Under the terms of the agreement, Amazon will acquire warrants representing 2% of Grubhub’s stock, as well as an additional 13% of the stock if the deal brings enough customers. 

Investor Concerns Mounting

A few days ago, Just Eat’s shares plunged to an all-time low as investors were concerned about whether the company would manage to offload its Grubhub business and if it will be able to reach profitability without raising fresh funds. 

Just Eat shares plummeted over 20% to 14.68 euros after a sharp sell-off, after which Bereberg analysts rated the stock as Sell and questioned Just Eat’s ability to sell Grubhub at a reasonable price compared to the $5.8 billion it paid to acquire the business.

Despite its stock hitting an all-time low, the European meal delivery company said it has not altered Grubhub’s business strategy, adding it was “actively exploring …a strategic partnership and/or the sale of Grubhub, in whole or in part.” 

“Just Eat Takeaway has a strong cash base to finance its business plan.”

Just Eat’s CEO Jitse Groen has been criticized for the Grubhub acquisition by the company’s investors including the second-largest stakeholder Cat Rock. Groen, who also founded the company, said in April he was exploring different strategic alternatives for the business, including a sale. 

Analysts at Berengerg said last week Just Eat would have to secure about $1 billion in fresh funding “to achieve free cash flow break-even” if the company does not offload Grubhub or other assets. 

“We estimate that the disposal of Grubhub could bring in a net $400 million … but this still means a need for over 500 million euros in new funding,” they wrote. 

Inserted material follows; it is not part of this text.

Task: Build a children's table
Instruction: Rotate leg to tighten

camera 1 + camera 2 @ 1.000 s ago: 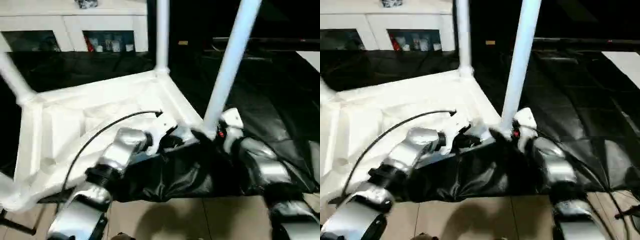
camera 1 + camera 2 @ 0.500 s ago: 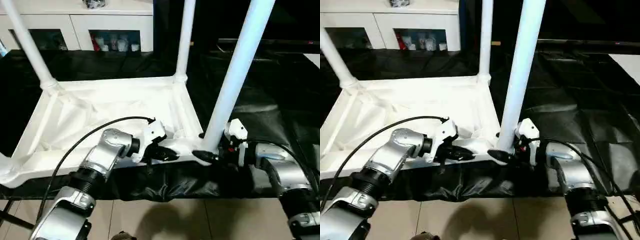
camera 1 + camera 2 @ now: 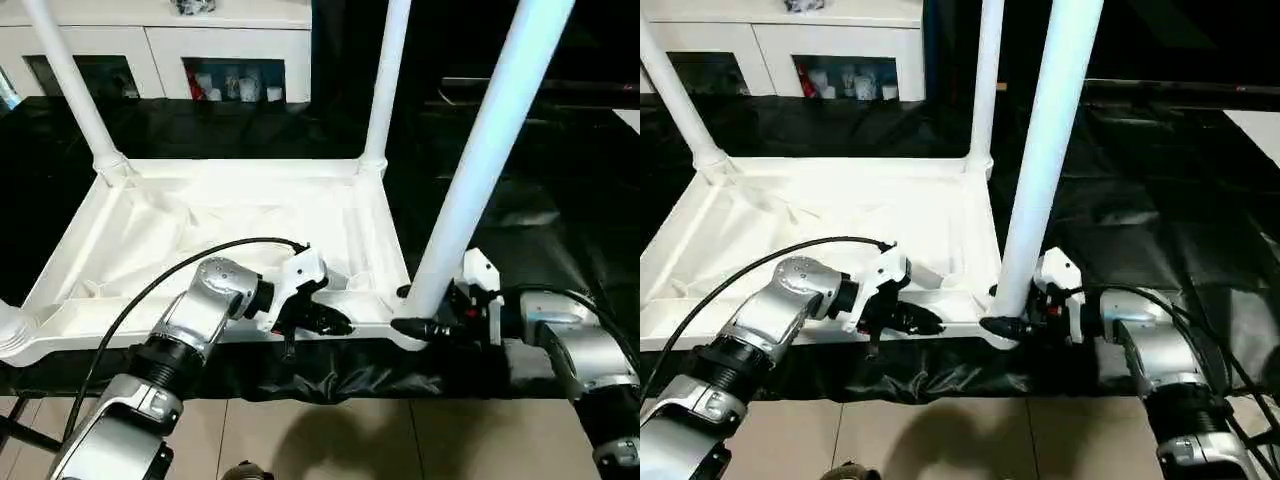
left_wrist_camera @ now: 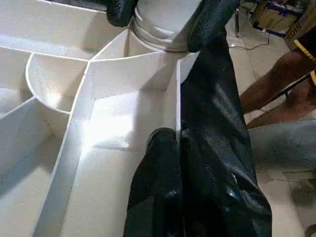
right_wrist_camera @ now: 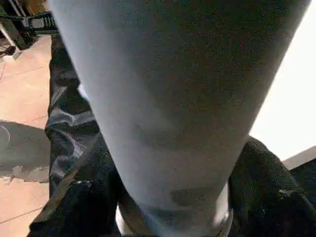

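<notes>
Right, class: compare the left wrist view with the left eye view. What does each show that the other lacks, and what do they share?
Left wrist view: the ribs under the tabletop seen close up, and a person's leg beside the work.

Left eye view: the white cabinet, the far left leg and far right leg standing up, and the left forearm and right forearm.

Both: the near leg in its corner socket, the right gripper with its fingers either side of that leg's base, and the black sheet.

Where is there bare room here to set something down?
Inside the upturned table top, the middle between the two far legs is bare. The near right corner is crowded: both hands, left and right, at the near leg.
</notes>
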You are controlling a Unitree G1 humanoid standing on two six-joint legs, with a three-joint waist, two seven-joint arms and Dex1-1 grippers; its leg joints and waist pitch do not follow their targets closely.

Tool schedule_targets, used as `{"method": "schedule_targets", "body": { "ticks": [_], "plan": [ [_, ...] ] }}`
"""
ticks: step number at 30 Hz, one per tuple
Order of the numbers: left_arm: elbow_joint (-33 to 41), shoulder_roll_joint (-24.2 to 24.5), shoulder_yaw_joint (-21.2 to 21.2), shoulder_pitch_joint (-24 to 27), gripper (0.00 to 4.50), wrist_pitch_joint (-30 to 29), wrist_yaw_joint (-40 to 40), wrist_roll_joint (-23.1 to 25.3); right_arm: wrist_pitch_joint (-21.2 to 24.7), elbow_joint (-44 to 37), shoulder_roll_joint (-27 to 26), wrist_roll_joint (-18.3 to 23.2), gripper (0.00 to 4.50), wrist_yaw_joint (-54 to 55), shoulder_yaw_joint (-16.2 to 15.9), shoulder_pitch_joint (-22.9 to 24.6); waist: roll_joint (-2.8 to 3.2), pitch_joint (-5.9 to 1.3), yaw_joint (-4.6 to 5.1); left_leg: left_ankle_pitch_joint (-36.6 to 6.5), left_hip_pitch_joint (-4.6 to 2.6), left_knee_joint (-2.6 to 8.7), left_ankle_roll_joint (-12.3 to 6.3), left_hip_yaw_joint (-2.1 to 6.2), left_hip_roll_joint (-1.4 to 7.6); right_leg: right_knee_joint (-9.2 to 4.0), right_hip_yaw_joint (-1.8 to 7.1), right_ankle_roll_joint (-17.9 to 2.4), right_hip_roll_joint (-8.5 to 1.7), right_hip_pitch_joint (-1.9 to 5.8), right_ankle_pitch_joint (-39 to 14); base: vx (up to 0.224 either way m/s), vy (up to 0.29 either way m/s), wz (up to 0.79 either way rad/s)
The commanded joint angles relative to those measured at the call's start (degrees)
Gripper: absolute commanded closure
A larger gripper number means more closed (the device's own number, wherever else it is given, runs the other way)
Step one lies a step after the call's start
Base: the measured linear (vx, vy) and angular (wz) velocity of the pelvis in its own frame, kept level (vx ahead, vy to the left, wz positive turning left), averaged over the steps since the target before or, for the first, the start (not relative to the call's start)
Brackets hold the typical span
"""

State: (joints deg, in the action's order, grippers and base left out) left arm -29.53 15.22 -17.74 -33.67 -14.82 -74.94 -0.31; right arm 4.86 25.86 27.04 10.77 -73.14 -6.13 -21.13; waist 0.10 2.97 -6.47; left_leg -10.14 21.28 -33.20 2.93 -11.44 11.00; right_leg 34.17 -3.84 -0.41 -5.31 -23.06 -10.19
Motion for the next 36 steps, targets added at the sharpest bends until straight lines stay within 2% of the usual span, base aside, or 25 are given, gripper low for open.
{"method": "schedule_targets", "body": {
  "ticks": [1,2,4,5,7,9,12,15,18,20,21,22,25,27,29,32,36],
  "plan": [
    [0.9,-2.9,-0.9,-0.5,4.50,0.0,2.1,-1.1,-0.6,-1.5,-2.1,-0.2,1.91,0.0,-2.4,0.2,-1.09,-3.71,0.08,-9.4,-0.72,3.33,-5.29,0.85,2.56,-3.70,2.30,-13.4,-3.39,2.68,-11.8,0.000,0.000,0.00],
    [0.9,-2.9,-0.9,-0.5,4.50,0.0,2.1,-1.1,-0.6,-1.5,-2.1,-0.2,1.91,0.0,-2.4,0.2,-1.12,-3.68,0.08,-9.6,-0.73,3.35,-5.18,0.85,2.54,-3.78,2.30,-13.3,-3.38,2.68,-12.2,0.000,0.000,0.00],
    [-1.2,-5.1,0.5,-1.7,4.50,-0.5,7.5,-0.4,-1.6,0.7,-5.5,0.1,1.91,6.4,-0.3,-0.9,-1.14,-3.65,0.29,-10.1,-0.72,3.41,-4.47,0.94,2.48,-3.84,2.36,-13.0,-3.46,2.58,-13.1,0.000,0.000,0.00],
    [-2.5,-6.5,1.3,-2.5,4.50,-0.7,11.0,0.1,-2.6,2.6,-7.2,-0.8,1.91,10.6,0.5,-1.7,-1.11,-3.56,0.45,-10.4,-0.76,3.49,-4.15,0.96,2.45,-4.00,2.37,-12.9,-3.47,2.48,-13.8,0.000,0.000,0.00],
    [-4.4,-8.8,2.5,-3.7,4.50,-1.2,15.9,0.5,-2.7,5.9,-9.8,-2.9,1.93,18.2,1.3,-3.3,-1.11,-3.43,0.79,-12.4,-0.91,3.63,-2.31,1.16,2.24,-4.44,2.26,-11.7,-3.51,2.44,-18.2,0.000,0.000,0.00],
    [-5.3,-10.0,3.0,-4.3,4.50,-1.3,18.4,0.8,-3.2,7.3,-11.0,-3.7,1.93,21.0,1.5,-3.9,-1.14,-3.52,0.99,-13.0,-0.87,3.65,-2.02,1.21,2.24,-4.47,2.33,-11.0,-3.53,2.54,-18.9,0.000,0.000,0.00],
    [-6.8,-13.4,4.0,-5.5,4.50,-1.7,24.0,1.0,-2.6,10.5,-14.8,-5.3,1.93,29.5,2.1,-5.6,-1.12,-3.59,1.49,-11.8,-0.80,3.59,-2.14,1.13,2.11,-4.31,2.38,-11.3,-3.41,2.43,-16.5,0.000,0.000,0.00],
    [-6.8,-15.3,4.1,-5.7,4.50,-1.9,26.7,1.2,-1.2,12.3,-17.1,-6.2,1.93,35.3,2.8,-6.7,-1.13,-3.77,1.41,-10.1,-0.66,3.32,-3.42,1.00,2.01,-4.03,2.46,-11.7,-3.34,2.65,-13.2,0.000,0.000,0.00],
    [-7.3,-16.7,4.5,-5.9,4.50,-1.1,28.7,1.5,-1.8,13.8,-18.7,-6.9,1.93,38.1,3.4,-7.5,-1.09,-3.83,1.51,-8.6,-0.51,3.25,-4.33,0.97,1.97,-3.83,2.34,-12.3,-3.25,2.80,-11.1,0.000,0.000,0.00],
    [-7.7,-17.3,4.4,-5.9,4.50,-0.4,29.1,1.7,-3.2,14.5,-19.5,-6.6,1.93,38.6,3.8,-8.0,-1.09,-3.76,1.53,-9.3,-0.57,3.27,-4.20,0.93,1.96,-4.04,2.29,-12.1,-3.28,2.73,-12.5,0.000,0.000,0.00],
    [-7.6,-17.3,4.4,-5.9,4.50,-0.3,29.1,1.8,-3.4,14.5,-19.6,-6.3,1.58,38.5,4.0,-8.1,-1.09,-3.70,1.52,-9.9,-0.63,3.33,-4.14,0.96,2.01,-4.14,2.33,-11.8,-3.33,2.74,-13.3,0.000,0.000,0.00],
    [-7.5,-17.2,4.2,-5.8,4.50,-0.2,28.9,1.8,-3.4,14.4,-19.6,-6.1,1.44,38.3,4.2,-8.3,-1.10,-3.70,1.50,-10.3,-0.63,3.34,-4.13,0.98,2.03,-4.18,2.31,-11.7,-3.37,2.76,-13.8,0.000,0.000,0.00],
    [-7.0,-16.6,3.9,-5.4,4.50,0.0,28.2,1.6,-2.7,13.3,-19.0,-4.9,1.33,36.8,4.9,-8.4,-1.06,-3.63,1.61,-11.4,-0.62,3.51,-3.98,1.07,2.09,-4.30,2.31,-11.3,-3.29,2.71,-14.8,0.000,0.000,0.00],
    [-6.8,-16.0,4.0,-5.2,4.50,0.2,27.5,1.5,-2.4,12.6,-17.9,-4.4,0.98,35.3,5.0,-8.5,-1.04,-3.66,1.61,-11.4,-0.68,3.49,-3.98,1.06,2.10,-4.28,2.33,-11.4,-3.29,2.69,-14.6,0.000,0.000,0.00],
    [-6.8,-15.7,4.1,-5.1,4.50,0.6,26.9,1.6,-2.7,12.2,-17.2,-4.4,0.96,33.9,4.8,-8.5,-1.03,-3.67,1.62,-11.2,-0.64,3.46,-4.11,1.04,2.10,-4.21,2.36,-11.7,-3.30,2.69,-13.8,0.000,0.000,0.00],
    [-6.5,-14.6,3.9,-4.8,4.50,0.9,24.7,1.4,-3.4,11.0,-15.3,-4.5,0.60,30.0,3.9,-8.0,-1.11,-3.74,1.58,-10.4,-0.59,3.37,-4.53,1.01,2.11,-4.06,2.35,-12.1,-3.31,2.78,-12.6,0.000,0.000,0.00],
    [-5.9,-12.8,3.5,-4.2,4.50,0.9,21.6,1.1,-2.4,7.8,-11.9,-3.2,0.50,21.4,2.2,-6.2,-1.24,-3.78,1.40,-9.7,-0.45,3.18,-5.83,0.93,2.02,-3.93,2.33,-12.4,-3.27,3.05,-10.8,0.000,0.000,0.00]
  ]
}}
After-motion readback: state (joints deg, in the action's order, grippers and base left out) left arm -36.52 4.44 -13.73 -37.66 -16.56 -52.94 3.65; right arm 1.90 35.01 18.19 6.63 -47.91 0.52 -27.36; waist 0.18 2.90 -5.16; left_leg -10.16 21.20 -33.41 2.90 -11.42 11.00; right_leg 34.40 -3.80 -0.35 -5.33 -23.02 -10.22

Just Eat reported a loss of over 1 billion euros last year, but Groen said the company was due to reach operational profitability in 2023, adding its debt was “well-aligned” with the forecasted profitability targets. 

The company also said Grubhub’s gross assets were valued at around 6.5 billion euros ($6.67 billion) at the end of the last year, and that the unit saw a pretax loss of 403 million euros in that year.


Just Eat shares have finally turned higher after Amazon acquired a 2% stake in the company’s U.S. delivery business Grubhub. Amazon could opt to increase its stake to 13% while it offers free shipping for its Prime members for a year.